→ WHAT THIS TASK INVOLVES
In full and word for word, print the data below.

___ STORED DATA

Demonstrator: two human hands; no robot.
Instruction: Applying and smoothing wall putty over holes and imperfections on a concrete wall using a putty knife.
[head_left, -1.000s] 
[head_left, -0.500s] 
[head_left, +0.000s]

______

→ REPLY
Demonstrator: two human hands; no robot.
Instruction: Applying and smoothing wall putty over holes and imperfections on a concrete wall using a putty knife.
[head_left, -1.000s] 
[head_left, -0.500s] 
[head_left, +0.000s]

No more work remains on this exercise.